- Education: University of Illinois
- Scientific career
- Workplaces: University of Michigan

= Jill Becker =

American psychological researcher

Jill B. Becker is an American psychological researcher, studying sex differences in addiction using preclinical models. Becker is the Biopsychology Area Chair and the Patricia Y. Gurin Professor of Psychology at University of Michigan. She has advocated for greater research into sex/gender differences, particularly in the area of Substance Use Disorder.

== Education ==
After graduating and receiving a Bachelors of Arts and Doctors of Medicine in human development from the University of Texas, Becker moved on and received her Ph.D. in neuroscience from the University of Illinois.

== Awards and honors ==
2016- She received the Ting-Kai Li Lecture Award from the Research Society on Alcoholism.

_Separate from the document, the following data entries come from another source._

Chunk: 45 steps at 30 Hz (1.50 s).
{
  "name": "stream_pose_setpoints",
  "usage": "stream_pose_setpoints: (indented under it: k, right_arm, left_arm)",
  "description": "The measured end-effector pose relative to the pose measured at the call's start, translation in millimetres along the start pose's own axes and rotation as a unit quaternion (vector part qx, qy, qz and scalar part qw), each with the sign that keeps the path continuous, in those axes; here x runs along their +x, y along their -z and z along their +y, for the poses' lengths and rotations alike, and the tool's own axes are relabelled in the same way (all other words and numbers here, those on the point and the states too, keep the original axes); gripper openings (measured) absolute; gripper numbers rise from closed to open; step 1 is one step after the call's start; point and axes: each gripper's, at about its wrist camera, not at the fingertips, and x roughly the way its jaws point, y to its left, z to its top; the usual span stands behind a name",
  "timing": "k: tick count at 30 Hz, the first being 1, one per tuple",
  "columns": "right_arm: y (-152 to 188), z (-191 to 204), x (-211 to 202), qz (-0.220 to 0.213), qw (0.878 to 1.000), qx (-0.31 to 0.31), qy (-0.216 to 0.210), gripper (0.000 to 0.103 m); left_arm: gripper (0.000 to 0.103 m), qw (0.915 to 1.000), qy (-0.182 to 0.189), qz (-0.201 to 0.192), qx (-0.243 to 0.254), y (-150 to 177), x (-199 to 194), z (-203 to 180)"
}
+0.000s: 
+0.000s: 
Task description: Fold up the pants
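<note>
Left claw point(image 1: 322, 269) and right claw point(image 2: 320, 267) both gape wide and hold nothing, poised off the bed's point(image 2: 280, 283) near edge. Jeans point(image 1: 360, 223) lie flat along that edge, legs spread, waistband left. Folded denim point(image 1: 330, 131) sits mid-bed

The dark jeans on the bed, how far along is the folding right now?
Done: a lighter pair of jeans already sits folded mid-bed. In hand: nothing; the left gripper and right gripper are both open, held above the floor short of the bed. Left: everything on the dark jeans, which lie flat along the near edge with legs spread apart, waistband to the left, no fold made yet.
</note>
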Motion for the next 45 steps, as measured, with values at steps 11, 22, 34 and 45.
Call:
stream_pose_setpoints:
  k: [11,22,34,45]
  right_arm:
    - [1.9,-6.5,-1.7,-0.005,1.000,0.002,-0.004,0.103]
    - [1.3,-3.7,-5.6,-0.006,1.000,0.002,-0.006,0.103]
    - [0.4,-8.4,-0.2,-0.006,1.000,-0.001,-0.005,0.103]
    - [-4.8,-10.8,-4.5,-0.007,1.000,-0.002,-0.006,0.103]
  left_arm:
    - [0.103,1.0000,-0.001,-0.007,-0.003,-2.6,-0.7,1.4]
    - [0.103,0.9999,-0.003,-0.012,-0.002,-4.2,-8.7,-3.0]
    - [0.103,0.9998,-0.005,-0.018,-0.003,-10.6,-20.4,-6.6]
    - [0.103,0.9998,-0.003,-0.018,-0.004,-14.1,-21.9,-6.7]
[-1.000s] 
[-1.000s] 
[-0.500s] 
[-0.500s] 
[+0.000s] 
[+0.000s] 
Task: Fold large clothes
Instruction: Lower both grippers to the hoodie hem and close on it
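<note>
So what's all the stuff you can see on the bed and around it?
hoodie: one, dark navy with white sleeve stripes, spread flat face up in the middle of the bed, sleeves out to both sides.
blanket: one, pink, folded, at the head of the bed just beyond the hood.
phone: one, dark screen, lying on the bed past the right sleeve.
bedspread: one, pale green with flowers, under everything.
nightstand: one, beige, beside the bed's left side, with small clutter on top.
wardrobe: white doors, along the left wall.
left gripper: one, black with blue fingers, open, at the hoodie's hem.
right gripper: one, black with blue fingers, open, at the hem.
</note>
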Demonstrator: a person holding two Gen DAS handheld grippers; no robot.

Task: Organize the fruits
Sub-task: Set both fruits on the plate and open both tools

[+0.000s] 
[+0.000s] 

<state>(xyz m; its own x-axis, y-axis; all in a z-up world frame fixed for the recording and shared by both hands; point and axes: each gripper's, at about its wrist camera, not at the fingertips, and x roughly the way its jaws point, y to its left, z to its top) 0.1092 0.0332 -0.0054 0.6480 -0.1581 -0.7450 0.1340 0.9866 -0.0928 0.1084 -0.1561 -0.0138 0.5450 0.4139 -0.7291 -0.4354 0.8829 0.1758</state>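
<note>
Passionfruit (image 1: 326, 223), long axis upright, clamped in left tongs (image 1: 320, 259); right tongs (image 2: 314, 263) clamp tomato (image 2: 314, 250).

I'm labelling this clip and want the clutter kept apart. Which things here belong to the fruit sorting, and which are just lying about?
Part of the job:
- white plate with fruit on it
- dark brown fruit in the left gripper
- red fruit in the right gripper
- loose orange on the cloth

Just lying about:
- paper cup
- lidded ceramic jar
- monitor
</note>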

In 2019, she was invited to deliver the Neal Miller Distinguished Lecture by the American Psychological Association.

2020- Becker was awarded the Health Education Visionary Award from the Society for Woman's Health Research (SWHR), Becker was honored for her award at the health of woman at SWHR's Annual Awards Dinner on October 22, 2020. The awards celebrate women who have advanced woman's health throughout their careers.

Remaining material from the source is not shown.